Let's leave aside the problem of the 'blinding' method used in this test (is there a reason you could not use something like WinABX or foobar2000's ABX tool, which would truly blind the test, and randomize it)?  I'd note though, that you sneer at the phrase 'properly applied noise shaping', but ask us to let 'blind enough' pass.

Instead, tell us about the playback levels.  You were listening via headphones, and rather fine ones at that, which is already going to
increase discriminative power. I presume levels were nominally matched between A and B going in to each comparison. Did you adjust volume during listening, e.g., to 'hear better' during quiet parts?

If in the end, what you achieved was successful training to hear low-level differences played back at  high volume, using headphones... hopefully you can see the problem in trying to extrapolate that to practical effects during normal listening.

Care to speculate on how you'd perform in an open-air ABX, listening at normal levels?
Title: 16bit vs 24bit
Post by: AndyH-ha on 2008-07-09 12:42:29
“properly noise shaped dither” (what I wrote) is not the same thing as “properly applied noise shaping” (what you wrote, whatever it means). What I mean is noise shaped dither (vs not noise shaped) and a reasonable noise shaping (vs something really weird and possibly easily heard).

Dither comes in various types, flavors, and amounts. I realize flavor isn’t the correct term but I don’t recall it at the moment. One can certainly create dither that will be audible. Also, while I don’t know if anyone does, one could noise shape dither so it would be even more audible than without the noise shaping. You are using dither as a straw man to argue for subjectivity.

I do challenge the idea that all dither, and particularly all noise shaped dither, is audible. It is an easy thing to test. Generate some silence, say 10 seconds, at 24 bit or in floating point. Convert to 16 bit, dithered with noise shaping. What you now have is a 16 bit file of noise shaped dither, nothing else.  For comparison, at the end (or beginning) generate an additional 10 seconds of silence (obviously at 16 bit this time).

Now try to hear where one ends and the other begins, or try any listening test that satisfies you.
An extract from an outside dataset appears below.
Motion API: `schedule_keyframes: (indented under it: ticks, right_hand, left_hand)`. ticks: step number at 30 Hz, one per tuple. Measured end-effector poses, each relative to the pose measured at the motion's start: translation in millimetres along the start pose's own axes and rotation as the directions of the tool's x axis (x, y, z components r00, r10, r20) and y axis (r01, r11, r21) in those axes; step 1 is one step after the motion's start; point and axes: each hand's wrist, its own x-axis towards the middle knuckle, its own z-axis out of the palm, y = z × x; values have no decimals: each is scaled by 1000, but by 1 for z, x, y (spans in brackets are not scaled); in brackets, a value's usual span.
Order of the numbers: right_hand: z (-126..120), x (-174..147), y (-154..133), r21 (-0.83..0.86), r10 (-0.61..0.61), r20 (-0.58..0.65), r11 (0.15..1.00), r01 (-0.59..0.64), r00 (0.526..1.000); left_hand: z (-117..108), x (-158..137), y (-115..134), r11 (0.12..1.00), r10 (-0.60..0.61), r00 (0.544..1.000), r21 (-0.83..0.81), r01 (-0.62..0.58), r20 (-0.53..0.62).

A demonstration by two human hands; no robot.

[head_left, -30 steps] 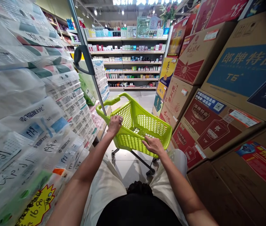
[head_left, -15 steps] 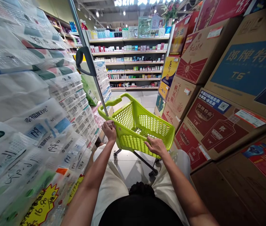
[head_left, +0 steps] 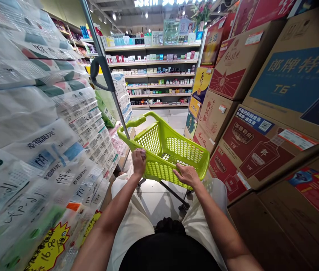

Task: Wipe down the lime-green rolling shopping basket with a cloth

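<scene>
A lime-green shopping cart (head_left: 158,171) with lattice walls stands in front of my knees, turned sideways, and no goods show inside it. My left hand (head_left: 139,162) is closed on the near rim, left of its middle. Farther right along that rim is my right hand (head_left: 187,175), its fingers curled over the edge and its thumb spread apart; the fingertips are partly hidden. A grey pole (head_left: 118,109) with a dark loop handle (head_left: 101,73) rises from the cart's left end, beyond my left hand.
Wrapped paper packs (head_left: 72,113) are stacked high along the left. Liquor cartons (head_left: 263,141) form a wall close on the right. Shelves of small boxes and bottles (head_left: 154,62) stand at the far end, past a strip of tiled floor (head_left: 173,120).
My left hand has slid right along the near rim, away from the pole's foot. My right hand and the cart have hardly moved.
</scene>
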Motion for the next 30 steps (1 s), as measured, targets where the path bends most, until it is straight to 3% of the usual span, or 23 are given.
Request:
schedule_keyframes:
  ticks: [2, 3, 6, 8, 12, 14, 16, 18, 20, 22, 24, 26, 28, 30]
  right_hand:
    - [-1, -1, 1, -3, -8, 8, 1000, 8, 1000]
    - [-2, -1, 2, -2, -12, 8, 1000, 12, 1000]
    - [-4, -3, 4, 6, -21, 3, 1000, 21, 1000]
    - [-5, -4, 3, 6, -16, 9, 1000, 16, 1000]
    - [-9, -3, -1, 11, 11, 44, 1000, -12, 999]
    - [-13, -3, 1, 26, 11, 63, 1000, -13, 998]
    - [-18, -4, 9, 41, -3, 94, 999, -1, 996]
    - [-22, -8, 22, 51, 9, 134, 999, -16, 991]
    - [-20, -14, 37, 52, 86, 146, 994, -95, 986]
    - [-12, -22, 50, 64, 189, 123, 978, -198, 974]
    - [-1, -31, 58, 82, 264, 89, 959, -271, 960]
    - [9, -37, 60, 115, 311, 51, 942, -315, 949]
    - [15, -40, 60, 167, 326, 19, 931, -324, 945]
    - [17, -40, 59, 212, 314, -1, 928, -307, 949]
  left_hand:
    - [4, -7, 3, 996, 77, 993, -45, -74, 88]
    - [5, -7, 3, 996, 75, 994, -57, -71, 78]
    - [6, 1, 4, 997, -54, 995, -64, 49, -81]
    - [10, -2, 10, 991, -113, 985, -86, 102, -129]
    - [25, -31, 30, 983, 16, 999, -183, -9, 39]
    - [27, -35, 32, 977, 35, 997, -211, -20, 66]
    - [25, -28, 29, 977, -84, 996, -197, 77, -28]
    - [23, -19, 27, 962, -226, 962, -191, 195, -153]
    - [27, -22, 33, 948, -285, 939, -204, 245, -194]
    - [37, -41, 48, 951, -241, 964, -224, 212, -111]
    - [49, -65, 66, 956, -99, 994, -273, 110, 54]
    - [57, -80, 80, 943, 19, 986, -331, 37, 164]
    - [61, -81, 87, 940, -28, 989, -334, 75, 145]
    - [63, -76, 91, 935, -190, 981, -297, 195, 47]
If you’ve chosen well, you will probably not hear the dither. Quite a few variations will be below audibility, not only “the best one.”

I chose the dither and noise shaping I prefer, based on ly own testing, but if I remember that testing time well enough, other specifications worked very well. This one just appealed most to my aesthetic sense, so I’ve continued to use it. In this test I don’t hear it by using high quality closed back headphones with my headphone amplifier turned up all the way. No music can be listened at any place near that setting without pain and damage.

Some people with extended high frequency hearing might hear the dither. I can easily see it in spectral view, but my hearing no longer extends to those higher frequency limits. However, the RMS measure on the file is -88dB. Put this in any real music and I think the possibility of someone hearing it without damaging their hearing in the process is very low (and maybe not even by risking hearing damage). This is obviously not dependent on my belief, or that of anyone else, it is easily tested objectively.

Now, the point of all that was your assertion that you can make the same recording in 16 bit and 24 bit, keeping the levels extra low to avoid even the appearance of approaching clipping, normalize the recordings for listening, and tell which is which from the sound. Maybe I misunderstood, I don’t have the time or energy right now to re-read it all.

My meaning was that, if you are doing a transform on the 16 bit data (amplifying), without dithering,
(1) you are creating quantization distortion that will differentiate it from the 24 bit version, at least in the very low level sections.
(2) A bad choice for the dither will make the dither itself audible, and thus still differentiate the two.
(3) A good choice of dither is very unlikely to make the dither audible and it will at least eliminate this very significant source of audible difference (the quantization distortion).
(4)  If you can then tell them apart in a normal blind ABX test, you have something to talk about.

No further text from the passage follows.